Ik hoorde hem zelfs niet binnenkomen, maar ik keek op toen hij zijn hand op mijn schouder legde.
'Wat is er, schat? Wat is er aan de hand?'
'James Gary Longchamp,' zei ik.
'Ja?'
'Je wordt vader.'
Jimmy's gezicht begon te stralen, en hij omhelsde me en zoende me, drukte me bijna dood van opwinding. Ik liet me door hem rondzwaaien.
Door het raam dat uitkeek op zee kon ik de zon te voorschijn zien komen tussen twee wolken. Ze dreven verder uiteen, zodat er steeds meer zon op de zee scheen en het grijs veranderde in een fonkelend blauw.
Die nacht hielden we elkaar nog steviger en inniger vast dan anders. Lange tijd zeiden we niets. Ik vroeg me af of Jimmy dacht aan de tijd toen we allebei nog klein waren en iets ons angst had aangejaagd als we alleen waren gelaten. We klampten ons aan elkaar vast tot mama en papa thuiskwamen en we ons weer veilig voelden. Dan pas wenste Jimmy me welterusten en ik hem.
'Niet bang zijn, Dawn,' fluisterde Jimmy ten slotte, me uit mijn overpeinzingen wekkend. 'Deze keer gaat alles goed met de baby. Je zult het zien. Wees blij,' zei hij.

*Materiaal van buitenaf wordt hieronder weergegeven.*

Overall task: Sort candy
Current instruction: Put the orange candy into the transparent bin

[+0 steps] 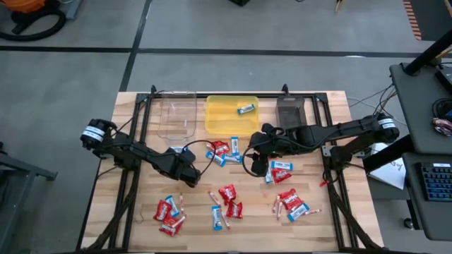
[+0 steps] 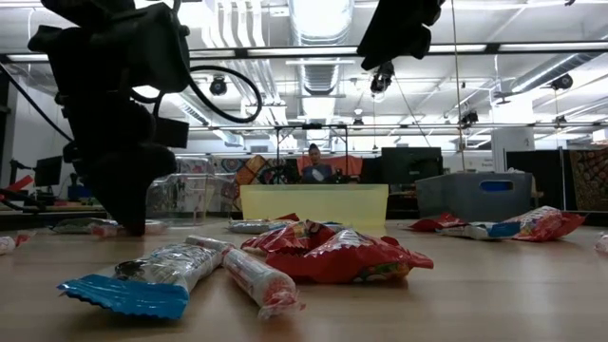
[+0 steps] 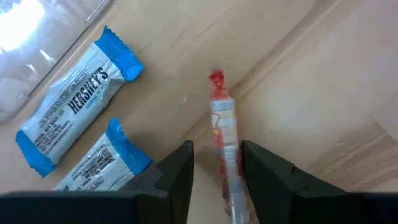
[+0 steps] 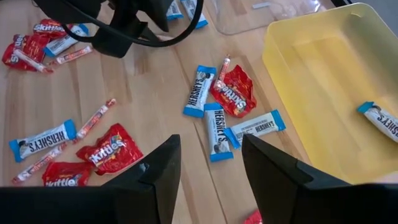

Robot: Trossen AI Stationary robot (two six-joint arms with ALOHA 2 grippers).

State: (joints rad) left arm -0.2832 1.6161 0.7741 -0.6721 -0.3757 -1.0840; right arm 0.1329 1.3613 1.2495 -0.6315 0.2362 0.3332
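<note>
Bench: wooden bench (image 1: 141, 219) in a big workshop, with a clear tray (image 1: 176, 117), a yellow tray (image 1: 231, 115) and a dark tray (image 1: 289, 110) along the far edge
Candy: red packets, blue-and-white bars and thin pinkish sticks lie scattered on the wood in front of the trays; one blue-and-white bar (image 1: 245, 109) already sits in the yellow tray
Left hand: the left hand (image 3: 216, 171) is low on the bench near the clear tray, fingers a little apart, one on each side of a pinkish stick (image 3: 224, 140); it does not look squeezed yet
Beside it: two blue-and-white bars (image 3: 74, 99) lie just next to the stick, not touching it
Right hand: the right hand (image 4: 211, 165) hangs open above the candy in front of the yellow tray, holding nothing
How to do it well: I think the left hand should close gently on the middle of the stick, keep clear of the two bars, then lift straight up so nothing gets dragged along
</note>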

'Ik zal het proberen, Jimmy. En ik zal niet bang zijn, niet zolang jij bij me bent.'
'Ik zal altijd bij je zijn.'
'Welterusten, Jimmy,' zei ik, en deed mijn ogen dicht.
'Welterusten, Dawn.'
Ik viel in slaap en droomde over mijn jeugd. Er was muziek, er was altijd muziek, en we holden over een mooi groen grasveld, we holden de zon tegemoet.